Buna örnek olarak; yıllardır hiç kimsenin el atmaya cesaret edemediği, sorunlarını dile getiremediği, kendileriyle ilişki kuramadığı Taşeron işçiliğin modern kölelik olduğuna vurgu yaparak başlattığımız ve büyük ölçüde sonuç aldığımız taşeron işçilik mücadelesidir. Emek tarihi HAK-İŞ’i ve HİZMET-İŞ’i yüklendiği sorumlulukla bu gerçekliği dile getirdiği için yazacaktır. Çünkü temelinde samimiyet harcı bulunan bir mücadeleyi hiçbir karşılık beklemeden başlattık ve taşeron işçi arkadaşlarımızın güven ve destekleriyle sonuçlandırdık. (KİT’ler, kiralık araç şoförleri, yemekhane işçileri, HBYS işçileri, % 70 kapsamına girmeyen işçilerin de kadro sorununda çözüme kavuşması için ayrıca bir mücadele sürdürüyoruz. )

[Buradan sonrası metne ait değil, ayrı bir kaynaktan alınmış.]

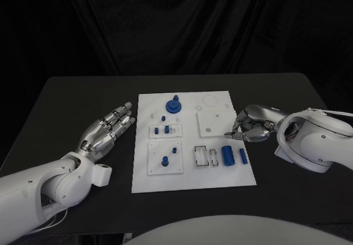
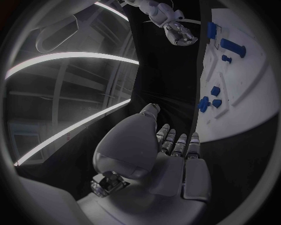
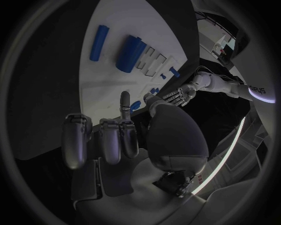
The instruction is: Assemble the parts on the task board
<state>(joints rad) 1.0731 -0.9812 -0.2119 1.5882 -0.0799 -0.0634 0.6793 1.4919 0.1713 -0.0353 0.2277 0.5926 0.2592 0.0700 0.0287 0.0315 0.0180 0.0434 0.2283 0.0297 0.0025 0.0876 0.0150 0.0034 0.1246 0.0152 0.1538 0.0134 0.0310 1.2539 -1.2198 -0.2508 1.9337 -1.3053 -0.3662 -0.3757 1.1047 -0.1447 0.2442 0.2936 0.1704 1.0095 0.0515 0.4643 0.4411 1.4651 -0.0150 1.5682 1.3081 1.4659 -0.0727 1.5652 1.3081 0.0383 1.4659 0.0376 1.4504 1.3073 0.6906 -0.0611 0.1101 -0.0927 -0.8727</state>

Burada, önemle vurgulamam gereken bir gerçeğin altını tekrar çizmek istiyorum: Sendikal mücadelenin herhangi bir safhasında eğer bir başarı varsa, bu başarının temel nedenlerinden birisi; emekçi kitleyi arkasına alan, onların ana eğilim ve tercihlerini kavrayıp, doğru bir rotaya oturtmaktır.
“Zor zamanda sorumluluk” almak, esas itibariyle hiçbir karşılık beklemeden, her şart altında içselleştirilmiş sorumluluk sahibi olmaktır. Bu hasleti, kurumsal bünye özelliği haline getirmek öncelikle sendikaların görevi olmalıdır.